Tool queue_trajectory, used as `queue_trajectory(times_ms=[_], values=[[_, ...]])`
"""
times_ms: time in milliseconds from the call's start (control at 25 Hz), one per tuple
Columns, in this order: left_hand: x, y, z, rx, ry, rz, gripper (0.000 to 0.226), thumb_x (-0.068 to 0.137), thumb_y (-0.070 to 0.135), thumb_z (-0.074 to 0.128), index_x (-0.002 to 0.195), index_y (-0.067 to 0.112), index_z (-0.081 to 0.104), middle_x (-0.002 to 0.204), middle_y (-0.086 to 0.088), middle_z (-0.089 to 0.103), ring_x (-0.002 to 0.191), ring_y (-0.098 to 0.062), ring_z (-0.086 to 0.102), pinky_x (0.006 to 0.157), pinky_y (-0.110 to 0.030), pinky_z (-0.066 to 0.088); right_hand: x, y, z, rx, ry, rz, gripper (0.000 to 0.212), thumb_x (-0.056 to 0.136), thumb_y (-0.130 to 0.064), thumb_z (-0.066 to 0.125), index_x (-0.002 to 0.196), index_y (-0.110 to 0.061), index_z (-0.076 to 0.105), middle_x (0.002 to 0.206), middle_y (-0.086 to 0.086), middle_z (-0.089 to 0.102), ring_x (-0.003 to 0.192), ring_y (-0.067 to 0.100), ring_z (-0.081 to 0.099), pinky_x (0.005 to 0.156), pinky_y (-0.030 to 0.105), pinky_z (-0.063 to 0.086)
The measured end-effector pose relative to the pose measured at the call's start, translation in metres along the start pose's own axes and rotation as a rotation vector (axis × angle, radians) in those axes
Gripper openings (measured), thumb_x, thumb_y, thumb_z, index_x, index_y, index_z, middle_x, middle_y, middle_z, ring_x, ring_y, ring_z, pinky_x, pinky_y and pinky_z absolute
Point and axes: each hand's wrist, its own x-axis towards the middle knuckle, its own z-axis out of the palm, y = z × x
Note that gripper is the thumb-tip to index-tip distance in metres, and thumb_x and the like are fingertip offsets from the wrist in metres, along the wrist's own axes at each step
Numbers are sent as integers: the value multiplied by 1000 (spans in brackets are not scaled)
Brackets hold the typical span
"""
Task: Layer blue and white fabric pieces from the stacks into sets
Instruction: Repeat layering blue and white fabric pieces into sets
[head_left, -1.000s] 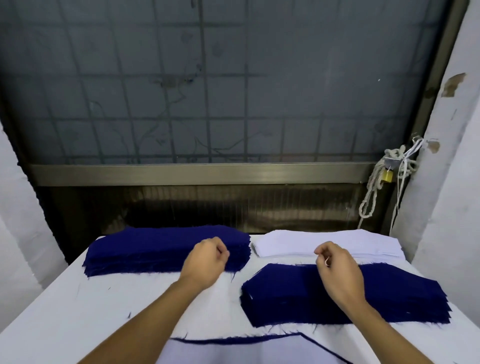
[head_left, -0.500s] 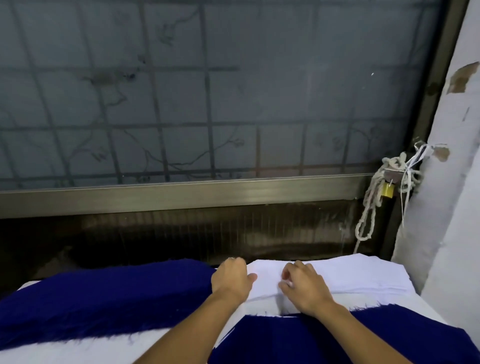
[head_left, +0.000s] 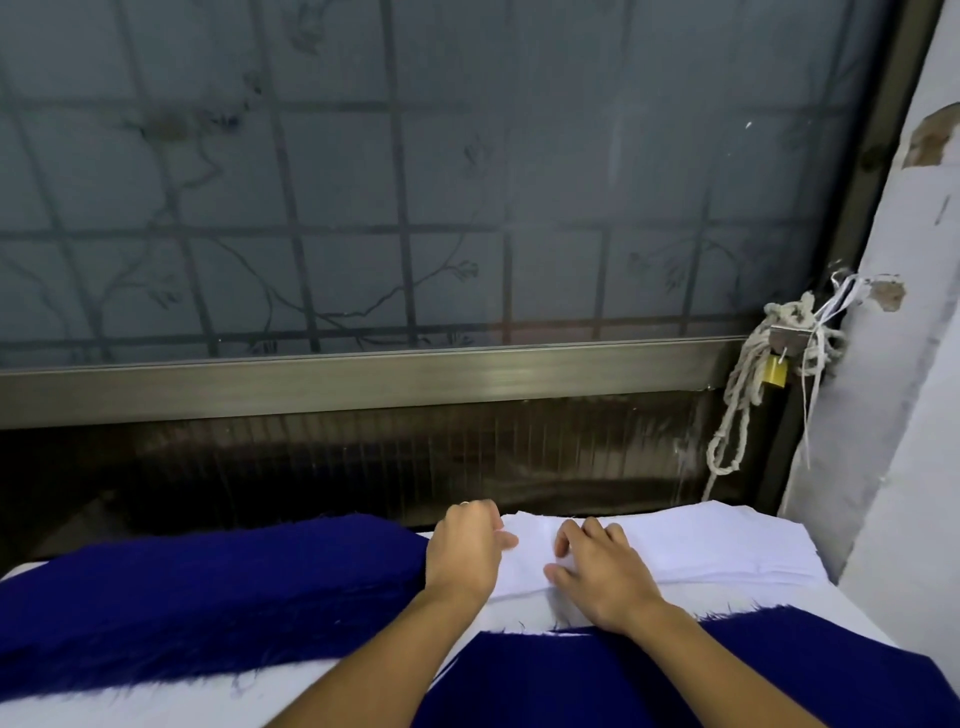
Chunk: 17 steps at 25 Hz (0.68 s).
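Note:
A stack of white fabric pieces (head_left: 701, 545) lies at the far right of the table. My left hand (head_left: 465, 551) is at the stack's left end, with the thumb on top of the white fabric and the fingers curled down over the edge, their tips hidden. Just beside it, my right hand (head_left: 597, 577) rests on the white stack with its fingers spread and fingertips pressing the top piece. A thick stack of dark blue pieces (head_left: 208, 597) lies to the left. A second blue stack (head_left: 675, 686) lies nearer, under my right forearm.
The white table (head_left: 519, 613) ends against a dark panel under a metal rail (head_left: 363, 379) and a frosted gridded window. A white wall (head_left: 893, 467) stands close on the right. A knotted rope with a brass padlock (head_left: 774, 371) hangs at the window's right corner.
Both hands reached forward from above the blue stacks to the left end of the white stack and settled on it. The view moved forward and up.

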Motion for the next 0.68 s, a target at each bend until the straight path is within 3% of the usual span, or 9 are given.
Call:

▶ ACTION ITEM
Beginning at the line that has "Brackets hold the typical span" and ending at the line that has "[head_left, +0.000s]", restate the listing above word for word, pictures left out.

▶ OUTPUT BELOW
Brackets hold the typical span
"""
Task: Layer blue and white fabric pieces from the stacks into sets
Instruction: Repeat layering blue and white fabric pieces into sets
[head_left, -1.000s] 
[head_left, -0.500s] 
[head_left, +0.000s] 

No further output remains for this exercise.